Fast sampling via spectral independence beyond bounded-degree graphs
Date: November 11, 2021
Time: 11:00 am
Room: Zoom
Speaker: Andreas Galanis
(Oxford)
Abstract:
Spectral independence is a recently-developed framework for obtaining sharp bounds on the convergence time of the classical Glauber dynamics. This new framework has yielded optimal O(n log n) sampling algorithms on bounded-degree graphs for a large class of problems, including, for example, the problems of sampling independent sets, matchings, and Ising-model configurations.
In this talk, we will discuss how to relax the bounded-degree assumption that has so far been important in establishing and applying spectral independence. Previous methods for avoiding degree bounds rely on using L^p-norms to analyse correlation decay on graphs with bounded connective constant (Sinclair et al., FOCS’13). The non-linearity of L^p-norms is one of the key obstacles to apply these results and bound spectral independence. We instead capture the L^p-analysis recursively by amortisation, using appropriate combinatorial information of the correlation-decay recurrence; our method generalises previous analyses that applied only to bounded-degree graphs.

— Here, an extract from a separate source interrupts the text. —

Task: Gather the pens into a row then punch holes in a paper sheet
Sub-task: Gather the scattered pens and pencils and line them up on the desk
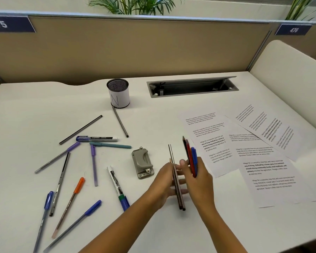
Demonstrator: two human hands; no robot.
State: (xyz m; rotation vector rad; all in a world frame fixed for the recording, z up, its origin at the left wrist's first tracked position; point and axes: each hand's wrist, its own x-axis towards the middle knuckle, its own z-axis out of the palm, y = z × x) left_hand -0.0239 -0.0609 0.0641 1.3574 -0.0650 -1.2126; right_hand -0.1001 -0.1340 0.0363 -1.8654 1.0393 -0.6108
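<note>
My left hand (163,181) pinches a few thin dark pencils (177,187) held upright above the desk. My right hand (199,181) grips a bundle of red, black and blue pens (191,157), just right of the pencils. A grey hole punch (142,163) lies on the desk left of both hands. Several printed paper sheets (270,179) lie overlapping on the right. Loose pens are scattered on the left, among them an orange-capped pen (70,203), a purple pen (93,165), a teal pen (110,145) and a white marker (97,138).
A mesh pen cup (118,93) with a white label stands at the back centre. An open cable tray (192,86) is set in the desk behind the sheets. A beige partition (135,50) closes the far side. A white side panel (290,79) rises on the right.
</note>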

As a main application of our techniques, we consider the random graph G(n,d/n), where the previously known sampling algorithms run in time n^O( log d), or applied only to large d. We refine these algorithmic bounds significantly, and develop fast n^{1+o(1)} algorithms based on Glauber dynamics that apply to all d.
Joint work with Ivona Bezakova, Leslie Ann Goldberg, and Daniel Stefankovic.
Bio:
Andreas Galanis is an Associate Professor of Algorithms & Complexity Theory in the Department of Computer Science at the University of Oxford. He received his Phd in Algorithms, Combinatorics, and Optimization from the School of Computer Science at Georgia Tech, and has held research fellowship positions in Oxford and the Simons Institute for the Theory of Computing. His research focuses on algorithmic aspects in the analysis of stochastic processes, and establishing connections between sampling problems in computer science and phase transitions in statistical mechanics.